From January to July 2002, some 1,300 U.S. troops, including 160 Special Operations personnel, were in the Philippines engaged in a joint training operation, Exercise Balikatan.  On October 2, 2002, the ASG conducted a bombing in Zamboanga, which killed three people, including a U.S. special forces soldier; this was a joint operation with two Indonesian members of the Jemaah Islamiyah, and was supported by a Jordanian resident of the Philippines who was linked to the Palestinian terrorist group, Hamas. It was overseen by Khadaffy Janjalani. This attack explicitly targeted U.S. forces and signaled a shift in the group’s tactics. This was the group’s first bombing since 1994.
The 2002 Balikatan exercise was, by all counts, successful and led to the degrading of the ASG. By September 2002, the ASG was estimated to have had only 200-400 fighters. Since then, the AFP have continued operations against the Abu Sayyaf, although not at the feverish pitch as in the first half of 2002.
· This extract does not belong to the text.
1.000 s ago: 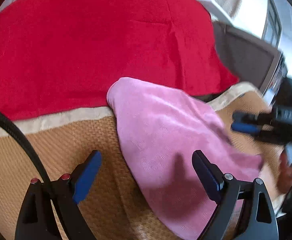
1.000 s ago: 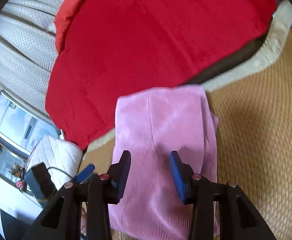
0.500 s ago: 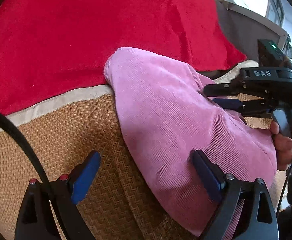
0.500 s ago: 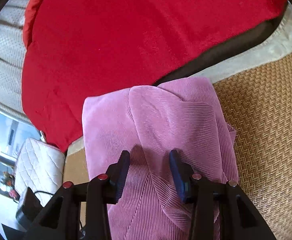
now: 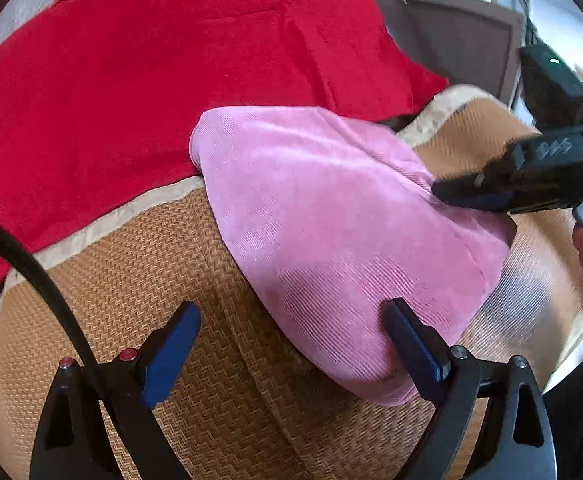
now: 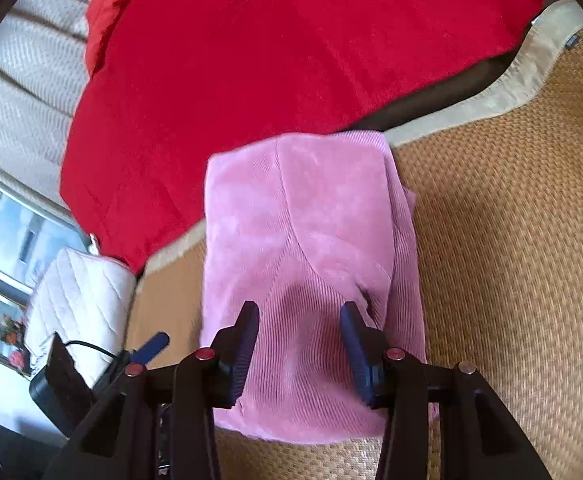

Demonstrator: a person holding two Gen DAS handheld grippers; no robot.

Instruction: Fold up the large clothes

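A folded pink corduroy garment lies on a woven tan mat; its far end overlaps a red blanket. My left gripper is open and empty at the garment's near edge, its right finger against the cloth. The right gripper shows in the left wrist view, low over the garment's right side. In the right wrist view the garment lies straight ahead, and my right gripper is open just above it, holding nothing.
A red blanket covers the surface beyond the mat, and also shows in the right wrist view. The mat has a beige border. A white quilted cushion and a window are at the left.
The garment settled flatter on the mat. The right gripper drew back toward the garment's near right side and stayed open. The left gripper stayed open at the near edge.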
In many ways, the successful operations against the ASG hardened the group’s resolve to return to their roots as a separatist organization. Counterterror operations resulted in the capture and death of key leaders, who had directed the organization away from a Salafist-based notion of global jihad towards the purely criminal activity of kidnapping, while concerted combat operations against them since 2000 gave them considerable combat experience. 
AFP-U.S. bilateral training and joint military operations have continued in the Philippines. A small number of U.S. advisors continue to train and provide field intelligence to their Philippine counterparts, as well as provide roughly US$86 million annually in military assistance, but the AFP’s operations against the ASG have been hampered by the terrain, dilapidated equipment,  and endemic corruption.  For example, Fathur Rohman al-Ghozi, a top JI operative who was arrested in January 2002, walked out of his jail cell in Camp Crame along with a senior ASG operative in July 2003. Then in April 2004, ASG inmates led an escape of 53 prisoners from a Basilan jail; 10 remain at large.